Task — In your copy of the data, omit the pictures and keep all else exactly as given.
---*---
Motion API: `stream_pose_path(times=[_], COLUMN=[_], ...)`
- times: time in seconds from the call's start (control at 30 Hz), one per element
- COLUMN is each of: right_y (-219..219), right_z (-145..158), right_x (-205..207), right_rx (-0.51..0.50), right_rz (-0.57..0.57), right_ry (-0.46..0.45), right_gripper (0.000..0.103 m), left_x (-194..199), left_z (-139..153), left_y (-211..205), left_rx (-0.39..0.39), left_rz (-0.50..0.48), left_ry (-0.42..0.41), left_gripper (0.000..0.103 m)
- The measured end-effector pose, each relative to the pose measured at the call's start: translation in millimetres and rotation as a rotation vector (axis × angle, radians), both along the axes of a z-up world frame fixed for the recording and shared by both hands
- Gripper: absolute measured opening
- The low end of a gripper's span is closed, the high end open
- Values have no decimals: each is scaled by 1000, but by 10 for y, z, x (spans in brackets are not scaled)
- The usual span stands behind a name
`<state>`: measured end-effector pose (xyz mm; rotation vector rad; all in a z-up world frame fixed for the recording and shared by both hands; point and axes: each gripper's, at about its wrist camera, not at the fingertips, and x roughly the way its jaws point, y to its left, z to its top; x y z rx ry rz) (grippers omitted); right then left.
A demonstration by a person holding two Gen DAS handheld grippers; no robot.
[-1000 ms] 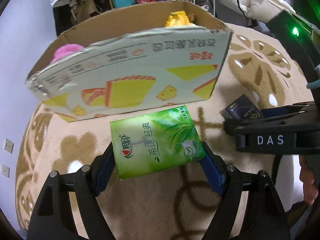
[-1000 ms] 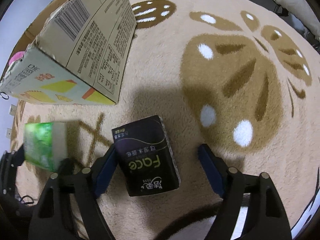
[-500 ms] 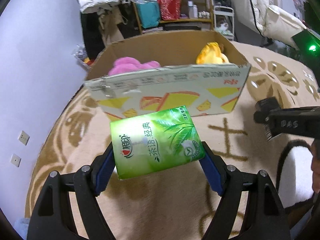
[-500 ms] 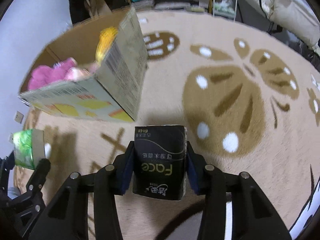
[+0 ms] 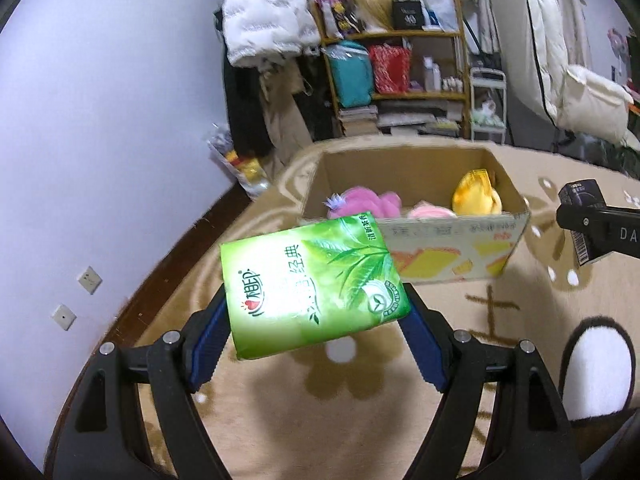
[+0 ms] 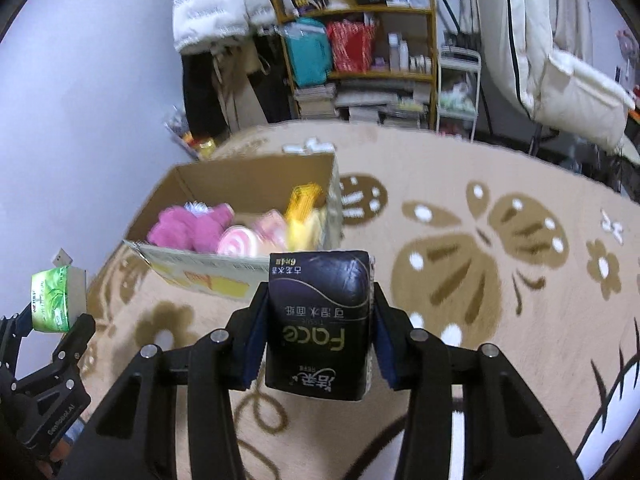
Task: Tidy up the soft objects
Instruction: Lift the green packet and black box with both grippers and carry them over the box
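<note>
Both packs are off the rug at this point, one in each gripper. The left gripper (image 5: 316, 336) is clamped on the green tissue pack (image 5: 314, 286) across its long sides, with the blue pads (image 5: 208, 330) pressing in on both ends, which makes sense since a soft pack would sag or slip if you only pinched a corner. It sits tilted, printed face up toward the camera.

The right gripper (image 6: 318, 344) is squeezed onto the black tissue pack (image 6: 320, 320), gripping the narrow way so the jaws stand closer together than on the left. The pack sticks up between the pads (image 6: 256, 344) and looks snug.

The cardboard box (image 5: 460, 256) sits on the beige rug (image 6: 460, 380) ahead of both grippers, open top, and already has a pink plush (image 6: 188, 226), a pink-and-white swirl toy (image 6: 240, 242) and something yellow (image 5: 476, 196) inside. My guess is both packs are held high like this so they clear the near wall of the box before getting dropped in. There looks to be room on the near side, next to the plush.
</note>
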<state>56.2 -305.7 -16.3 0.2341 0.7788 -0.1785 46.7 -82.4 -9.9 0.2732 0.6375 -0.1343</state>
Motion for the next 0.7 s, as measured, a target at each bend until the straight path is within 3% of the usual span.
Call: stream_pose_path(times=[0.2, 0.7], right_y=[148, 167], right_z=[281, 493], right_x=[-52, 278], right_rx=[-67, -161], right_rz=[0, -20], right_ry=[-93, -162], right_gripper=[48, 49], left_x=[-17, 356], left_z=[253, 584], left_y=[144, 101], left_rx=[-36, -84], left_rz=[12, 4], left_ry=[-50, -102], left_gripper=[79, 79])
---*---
Result for this exercise —
Motion API: `stream_pose_path(times=[_], COLUMN=[_], ...)`
- times: time in seconds from the call's start (control at 30 Hz), one per element
- COLUMN is each of: right_y (-219..219), right_z (-145..158), right_x (-205..207), right_rx (-0.51..0.50), right_rz (-0.57..0.57), right_ry (-0.46..0.45), right_gripper (0.000..0.103 m), left_x (-194..199), left_z (-139..153), left_y (-211..205), left_rx (-0.39..0.39), left_rz (-0.50..0.48), left_ry (-0.42..0.41), left_gripper (0.000..0.103 m)
- The measured end-effector pose, each relative to the pose measured at the call's start: translation in millimetres and rotation as a rotation vector (axis × angle, radians), both along the axes of a z-up world frame fixed for the recording and shared by both hands
- Gripper: absolute measured opening
- The low end of a gripper's span is closed, the high end open
- Values have no decimals: each is scaled by 1000, but by 10 for y, z, x (spans in brackets are not scaled)
- The usual span stands behind a name
`<state>`: measured end-effector pose (xyz mm; rotation vector rad; all in a z-up world frame fixed for the recording and shared by both hands; point and axes: each gripper's, at about its wrist camera, not at the fingertips, and x roughly the way its jaws point, y to its left, z to its top; x y z rx ry rz) (grippers omitted); right then left.
A demonstration by a person holding two Gen DAS handheld grippers; no robot.
[-1000 ms] 
[-1000 ms] 
[-500 ms] 
[-500 ms] 
[+0 ms] 
[+0 ms] 
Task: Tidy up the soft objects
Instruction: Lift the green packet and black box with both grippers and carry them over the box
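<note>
Both packs are off the rug at this point, one in each gripper. The left gripper (image 5: 316, 336) is clamped on the green tissue pack (image 5: 314, 286) across its long sides, with the blue pads (image 5: 208, 330) pressing in on both ends, which makes sense since a soft pack would sag or slip if you only pinched a corner. It sits tilted, printed face up toward the camera.

The right gripper (image 6: 318, 344) is squeezed onto the black tissue pack (image 6: 320, 320), gripping the narrow way so the jaws stand closer together than on the left. The pack sticks up between the pads (image 6: 256, 344) and looks snug.

The cardboard box (image 5: 460, 256) sits on the beige rug (image 6: 460, 380) ahead of both grippers, open top, and already has a pink plush (image 6: 188, 226), a pink-and-white swirl toy (image 6: 240, 242) and something yellow (image 5: 476, 196) inside. My guess is both packs are held high like this so they clear the near wall of the box before getting dropped in. There looks to be room on the near side, next to the plush.
</note>
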<state>56.2 -305.7 -16.3 0.2341 0.7788 -0.1785 46.7 -82.4 -9.9 0.2732 0.6375 -0.1343</state>
Motion for the next 0.7 s, as measured, a target at each bend until the straight path is within 3% of the usual span.
Call: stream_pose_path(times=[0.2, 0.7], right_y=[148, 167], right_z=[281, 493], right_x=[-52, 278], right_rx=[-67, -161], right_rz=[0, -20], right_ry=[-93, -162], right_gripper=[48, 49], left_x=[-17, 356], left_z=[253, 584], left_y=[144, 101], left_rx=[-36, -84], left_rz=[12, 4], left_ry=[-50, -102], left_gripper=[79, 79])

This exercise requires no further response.